The Survival of Languages

The Naked Scientists spoke to Professor Peter Austin, School of Oriental and African Studies, London
19 February 2006

Interview with 

Professor Peter Austin, School of Oriental and African Studies, London


Peter - Human beings have been around and speaking languages for a hundred thousand years or so. Even if you have two communities who speak the same language all languages are constantly changing. New words are coming in while old sayings are going out, and over a period of time, those languages will drift apart until you get to a point when they can't understand each other. Then you have two separate languages.

Anna - This to me sounds very much like the evolution of species, say on an island. Is the loss of some of the minor languages not survival of the fittest?

Peter - Ok, there's no genetic relationship between who we are and the language that we speak. Any child can learn to speak any language. There's no requirement that I have to be a kangaroo and not be an elephant. So there isn't a parallel to the species argument from biology because language is a cultural aspect. We can have multiple languages coexisting in the same domain or space. It's not that languages are competing with one another, it's rather that politics, economics and social power of one group is forcing other smaller groups to abandon their ways of speaking.

Anna - But are there not some benefits to having one language or fewer languages?
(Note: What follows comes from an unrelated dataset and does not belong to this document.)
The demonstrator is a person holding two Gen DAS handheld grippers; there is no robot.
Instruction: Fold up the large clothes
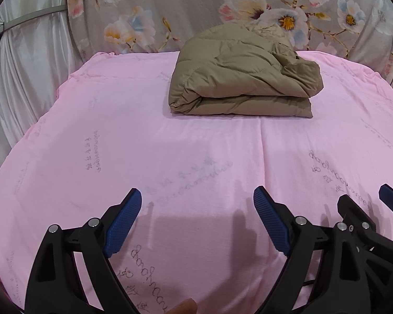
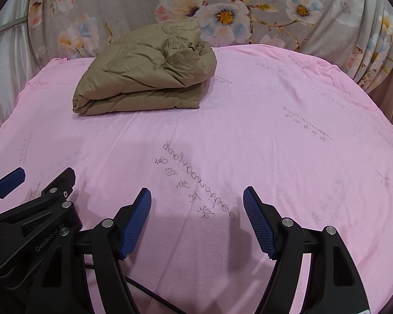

Peter - In the modern world, particularly in the last 50 or 60 years, there's been this belief that mono-lingualism is the way of the future. Well that's simply false, and there are a number of reasons why. One is that even if people speak the same language, it doesn't mean they understand each other and it doesn't mean they're able to communicate. It doesn't stop conflict and misunderstanding. Look at Northern Ireland and the conflict and troubles we had there. The second thing is that you and I speak English, but I still have tremendous trouble understanding lots of people here in the UK. My bank has a call centre which is located in Glasgow and I have a terrible time understanding these guys! We're supposed to speak English, but in fact it's incomprehensible what these people are producing from my perspective. So there are two issues: one is yes, languages of wider communication are valuable but it doesn't follow that you have to give up your own language in order to learn that bigger language of wider communication.

Anna - So it really is true that diversity id the spice of life as far as languages are concerned.

Peter - Yes and it has huge value too. It has huge economic value. It has huge political value and it has cultural value for people to be able to maintain their own cultures and languages while participating in the wider world. Mono-lingualism is a curse of the modern world and that's where the danger really lies. People can believe that by giving up languages they will be advantaged. They won't be.